In 2007, Laslovich supported and voted unsuccessfully to pass out of committee SB 290 the "Implement National Popular Vote Act", which would have entered Montana into a pact to award the state's three electoral votes to the winner of the national popular vote, regardless of the Montana popular vote.

Laslovich resigned from the Montana Senate on February 10, 2010, to become chief legal counsel to Montana State Auditor Monica Lindeen.

=== Campaign for state attorney general ===

In 2012, Laslovich ran for Montana Attorney General. He was narrowly defeated in the Democratic primary by state Labor Commissioner Pam Bucy, who lost the general election to Republican nominee Tim Fox.

=== Campaign for state auditor ===

On April 6, 2015, Laslovich announced his candidacy for Montana state auditor. He lost the general election to Republican state Senator Matt Rosendale.

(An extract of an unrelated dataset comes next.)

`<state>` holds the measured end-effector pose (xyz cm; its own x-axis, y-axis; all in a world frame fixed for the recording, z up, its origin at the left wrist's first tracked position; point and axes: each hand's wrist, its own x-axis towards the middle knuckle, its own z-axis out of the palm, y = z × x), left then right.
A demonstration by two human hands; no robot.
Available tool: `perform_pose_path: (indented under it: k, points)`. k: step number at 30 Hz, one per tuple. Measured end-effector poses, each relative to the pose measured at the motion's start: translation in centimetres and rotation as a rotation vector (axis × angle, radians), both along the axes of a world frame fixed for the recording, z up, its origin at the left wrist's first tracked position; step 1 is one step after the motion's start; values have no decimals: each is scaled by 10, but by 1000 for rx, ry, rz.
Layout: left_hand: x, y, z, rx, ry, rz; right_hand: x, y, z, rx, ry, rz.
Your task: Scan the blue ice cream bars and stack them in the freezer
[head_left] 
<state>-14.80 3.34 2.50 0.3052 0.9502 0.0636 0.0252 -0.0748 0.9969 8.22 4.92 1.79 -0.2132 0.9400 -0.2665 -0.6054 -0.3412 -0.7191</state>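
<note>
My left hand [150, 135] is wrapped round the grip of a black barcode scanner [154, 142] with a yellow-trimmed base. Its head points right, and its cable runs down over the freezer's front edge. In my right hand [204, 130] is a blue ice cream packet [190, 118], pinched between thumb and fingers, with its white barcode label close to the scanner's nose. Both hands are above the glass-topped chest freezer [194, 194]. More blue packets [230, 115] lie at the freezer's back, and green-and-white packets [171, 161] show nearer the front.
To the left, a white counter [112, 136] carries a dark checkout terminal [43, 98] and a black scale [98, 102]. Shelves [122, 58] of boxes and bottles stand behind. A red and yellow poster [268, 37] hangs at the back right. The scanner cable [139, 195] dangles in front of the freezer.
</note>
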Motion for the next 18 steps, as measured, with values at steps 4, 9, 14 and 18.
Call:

=== U.S. attorney for Montana ===

On January 26, 2022, President Joe Biden announced his intent to nominate Laslovich to be the United States attorney for the District of Montana. On January 31, 2022, his nomination was sent to the United States Senate. On May 12, 2022, his nomination was reported out of committee by voice vote. On May 17, 2022, his nomination was confirmed in the Senate by voice vote. He was sworn in by U.S. District Judge Dana L. Christensen on June 2, 2022.